In the data below, find every line with the string "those" and pull it out.
BEGIN
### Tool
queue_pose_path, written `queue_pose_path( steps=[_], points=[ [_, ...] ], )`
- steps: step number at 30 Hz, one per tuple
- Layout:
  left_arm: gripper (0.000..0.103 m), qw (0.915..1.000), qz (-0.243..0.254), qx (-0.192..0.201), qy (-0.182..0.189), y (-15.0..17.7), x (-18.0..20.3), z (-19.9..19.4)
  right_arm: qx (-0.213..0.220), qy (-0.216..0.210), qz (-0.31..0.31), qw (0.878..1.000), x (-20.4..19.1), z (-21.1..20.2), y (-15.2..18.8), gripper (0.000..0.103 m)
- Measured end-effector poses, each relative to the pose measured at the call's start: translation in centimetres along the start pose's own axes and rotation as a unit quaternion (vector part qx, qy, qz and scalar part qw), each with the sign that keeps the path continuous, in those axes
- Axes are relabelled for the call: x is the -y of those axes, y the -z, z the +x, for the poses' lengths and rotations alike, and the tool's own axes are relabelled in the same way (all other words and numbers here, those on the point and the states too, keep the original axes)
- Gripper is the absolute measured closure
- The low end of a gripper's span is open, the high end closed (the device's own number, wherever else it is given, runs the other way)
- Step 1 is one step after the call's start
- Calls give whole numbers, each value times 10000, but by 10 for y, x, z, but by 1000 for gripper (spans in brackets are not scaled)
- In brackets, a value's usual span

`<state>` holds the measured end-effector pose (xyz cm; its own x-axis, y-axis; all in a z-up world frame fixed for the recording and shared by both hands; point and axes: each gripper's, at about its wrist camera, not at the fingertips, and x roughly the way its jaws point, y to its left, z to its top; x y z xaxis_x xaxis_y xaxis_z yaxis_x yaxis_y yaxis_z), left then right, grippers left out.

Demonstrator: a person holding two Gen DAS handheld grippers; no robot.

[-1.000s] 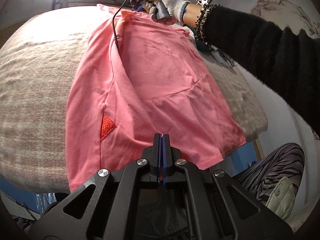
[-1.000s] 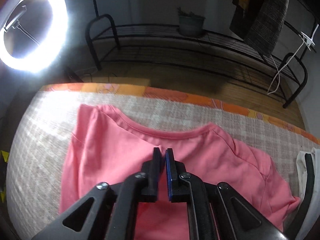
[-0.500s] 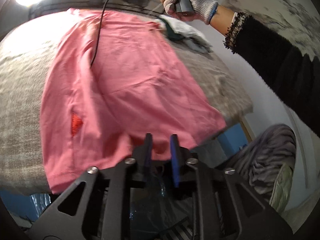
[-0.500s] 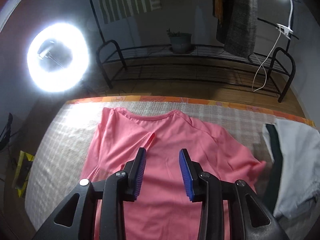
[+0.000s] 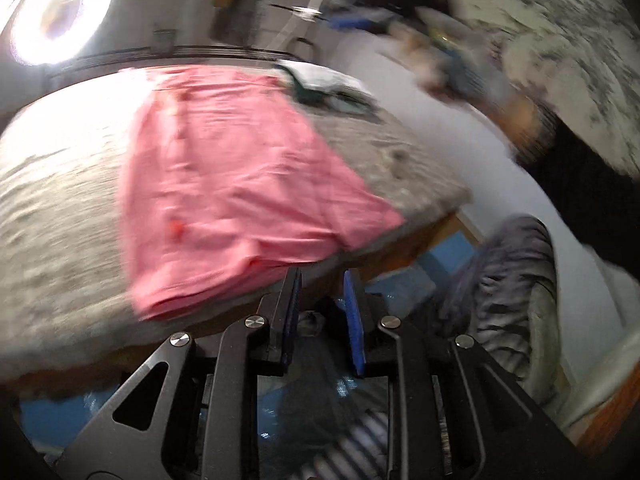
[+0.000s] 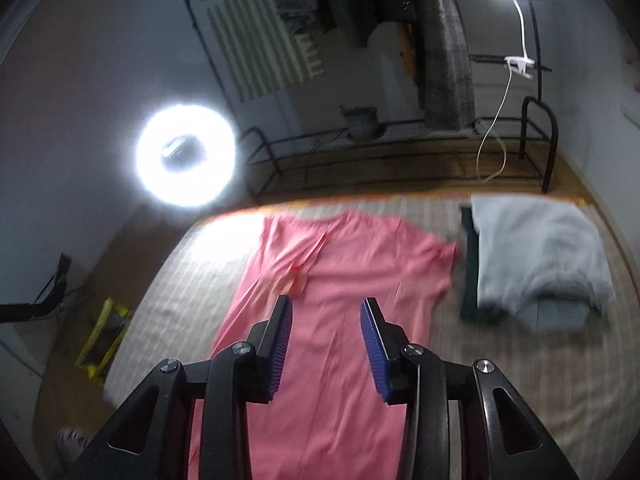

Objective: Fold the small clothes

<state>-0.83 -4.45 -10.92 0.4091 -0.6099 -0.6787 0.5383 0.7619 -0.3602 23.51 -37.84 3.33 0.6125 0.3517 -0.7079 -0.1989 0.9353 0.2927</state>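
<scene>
A pink T-shirt [image 5: 240,184] lies on the grey woven bed cover [image 5: 60,216], its left side folded over the middle. In the right wrist view the T-shirt [image 6: 340,320] runs lengthwise with the collar at the far end. My left gripper [image 5: 320,280] is open and empty, pulled back off the bed's near edge below the shirt's hem. My right gripper [image 6: 326,308] is open and empty, raised above the shirt's middle. Both views are motion-blurred.
A pile of folded grey and white clothes [image 6: 536,252] with a dark green piece lies right of the shirt; it also shows in the left wrist view [image 5: 324,88]. A ring light [image 6: 184,160] and a black metal rack [image 6: 400,152] stand beyond the bed.
Both grippers went from shut on the shirt to open. Both have lifted and pulled back from the cloth. The shirt's left side now lies folded over.
</scene>
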Motion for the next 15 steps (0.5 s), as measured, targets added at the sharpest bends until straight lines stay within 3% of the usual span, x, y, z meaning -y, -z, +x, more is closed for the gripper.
queue_pose_path(
  steps=[2,5,9,15],
  points=[
    [82,9983,-349,-18,-462,-1,-26,-8,-139,-156,-80,9998,-14,-11,27,65],
    [82,9934,-852,-101,-755,-1,-64,-12,-573,-459,-212,9971,-42,-13,81,66],
    [82,9854,-1235,-307,-1136,-2,-101,2,-1394,-815,-260,9865,-77,17,150,68],
    [82,9748,-1944,-756,-788,12,-135,27,-2311,-909,-152,9685,-101,75,219,68]
  ],
)
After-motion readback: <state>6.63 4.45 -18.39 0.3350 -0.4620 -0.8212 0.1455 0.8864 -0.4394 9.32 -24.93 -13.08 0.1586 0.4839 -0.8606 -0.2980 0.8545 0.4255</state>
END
▸ **Your solution**
- Measured end-effector poses, each relative to the pose measured at the call's start: translation in centimetres along the start pose's own axes and rotation as a unit quaternion (vector part qx, qy, qz and scalar part qw), each with the sign that keeps the path continuous, in those axes
- Axes are relabelled for the call: x is the -y of those axes, y the -z, z the +x, for the poses' lengths and rotations alike, and the tool's own axes are relabelled in the same way (all other words and numbers here, those on the point and the states too, keep the original axes)

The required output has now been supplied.